Jackson has been a federal judge since 2013. Appointed to the district court in Washington by President Barack Obama, the former assistant counsel to the U.S. Sentencing Commission and assistant federal public defender is described by The Washington Post as a “gifted writer and unflappable jurist who works long hours and has handled many types of cases.”
As a trial judge, Jackson issued several notable rulings involving Trump administration policies. They included a 2019 decision ordering former White House counsel Don McGahn to testify before a Congressional committee, a decision upheld by the DC Circuit. After additional delay and a settlement of the dispute by the Department of Justice Justice Department and legislative investigators, McGahn appeared June 4 for a closed-door deposition about Trump’s handling of the investigation by special counsel Robert Mueller into Russian interference in the 2016 presidential election.

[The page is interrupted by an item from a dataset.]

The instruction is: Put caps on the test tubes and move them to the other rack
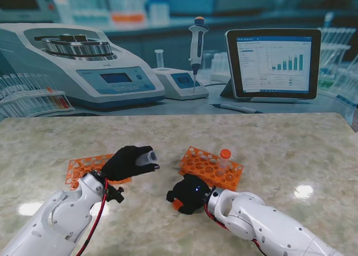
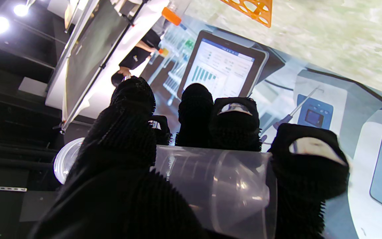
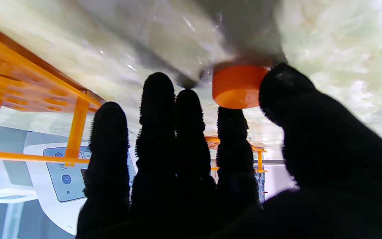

A Harvard Law School graduate, Jackson clerked for Justice Stephen Breyer at the beginning of her legal career. She has been of counsel at Morrison & Foerster and was an associate at Feinberg Rozen and at the international firm Goodwin Proctor.
Jackson is the daughter of two public school teachers. During college, she was a stage actress. The ABA Journal reported that she once partnered with actor Matt Damon in a production.
If confirmed, Jackson would replace Attorney General Merrick Garland, who served on the D.C. Circuit for 14 years. A Black woman, Jackson has been the subject of speculation among lawyers that she could be a potential Biden nominee to the Supreme Court in the event of a vacancy among the justices during his presidency. Obama apparently considered Jackson for the seat later filled by Justice Neil Gorsuch when he was considering nominees to replace Antonin Scalia, who died in 2016. Jackson would be the third African-American woman ever to serve on the powerful Washington, D.C.-based appeals court, and the ninth ever to serve on any federal appellate court, if the Senate approves her nomination.
The Senate also confirmed Zahid Quraishi to be a federal district judge in New Jersey on an 83-16 vote. The Army veteran will become the first Muslim American to serve as a U.S. district judge.